FTICRMS data are extremely useful for the molecular analysis of NOM character, source material, and evolution. The van Krevelen diagram remains the most effective visual method to define NOM composition as a function of different chemical classes and operative reaction pathways. The MLB extends the van Krevelen analysis to include NOM lability. In this study, 35 samples, spanning molecular composition analysis for the same FTICRMS instrument over the course of a decade, were compared in terms of NOM chemical composition and lability. The MLB is a dividing threshold that differentiates NOM data into more and less labile molecular groups based on its degree of hydrogen saturation and chemical character. For the MLB application to FTICRMS data, an estimation of NOM ecosystem lability is possible from a single mass spectrum when other biological data are not available.

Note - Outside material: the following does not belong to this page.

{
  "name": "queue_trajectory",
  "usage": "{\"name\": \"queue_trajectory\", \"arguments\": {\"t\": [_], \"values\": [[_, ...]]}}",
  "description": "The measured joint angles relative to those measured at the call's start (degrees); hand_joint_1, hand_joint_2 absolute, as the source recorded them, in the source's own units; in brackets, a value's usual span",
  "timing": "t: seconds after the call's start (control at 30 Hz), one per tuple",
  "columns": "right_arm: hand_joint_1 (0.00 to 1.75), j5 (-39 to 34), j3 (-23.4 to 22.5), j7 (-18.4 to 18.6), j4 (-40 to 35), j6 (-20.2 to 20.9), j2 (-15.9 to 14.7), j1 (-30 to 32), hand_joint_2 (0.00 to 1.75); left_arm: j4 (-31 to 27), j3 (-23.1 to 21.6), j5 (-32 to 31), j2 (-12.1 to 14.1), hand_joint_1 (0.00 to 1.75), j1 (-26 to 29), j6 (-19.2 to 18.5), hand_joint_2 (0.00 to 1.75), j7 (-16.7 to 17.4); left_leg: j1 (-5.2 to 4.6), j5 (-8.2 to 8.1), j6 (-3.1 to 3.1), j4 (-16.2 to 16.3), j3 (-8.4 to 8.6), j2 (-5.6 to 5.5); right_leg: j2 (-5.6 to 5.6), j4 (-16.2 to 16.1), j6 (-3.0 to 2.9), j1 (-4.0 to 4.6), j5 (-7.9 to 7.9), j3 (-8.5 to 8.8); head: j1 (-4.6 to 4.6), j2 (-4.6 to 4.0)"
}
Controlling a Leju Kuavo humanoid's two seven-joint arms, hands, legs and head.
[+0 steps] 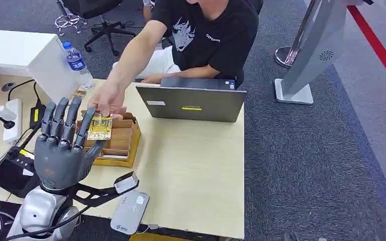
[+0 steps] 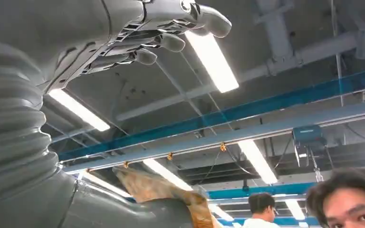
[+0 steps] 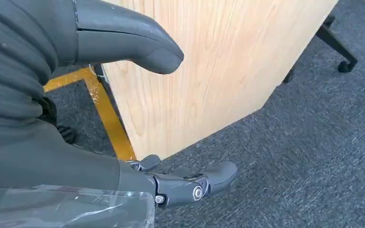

The MLB molecular richness and MLBw diversity calculations generally ranked the ecosystem NOM from most to least labile as glacial > marine > freshwater. Notably, the ecosystems that represent the most purely autochthonous, microbially derived OM, hypothesized to be the most labile OM source, all were reported to have the highest contributions of more hydrogen-saturated species and labile material distinguished by the MLB and MLBw. Also, none of those environments have MLB-based labile percentages of 100%, reinforcing the notion that autochthonous OM can also contain other types of chemical character that group in less labile regions of the van Krevelen diagram. With the MLB and MLBw, it is possible to distinguish more and less labile OM and their contributions to the overall ecosystem from different environments. That capability is especially important because environments are influenced differently by allochthonous and/or autochthonous contributions, including microbial processes. Even when considering ecosystem complexity, the MLB information can provide insight about physical, chemical, and biological processes affecting OM across a diverse array of ecosystems from around the world.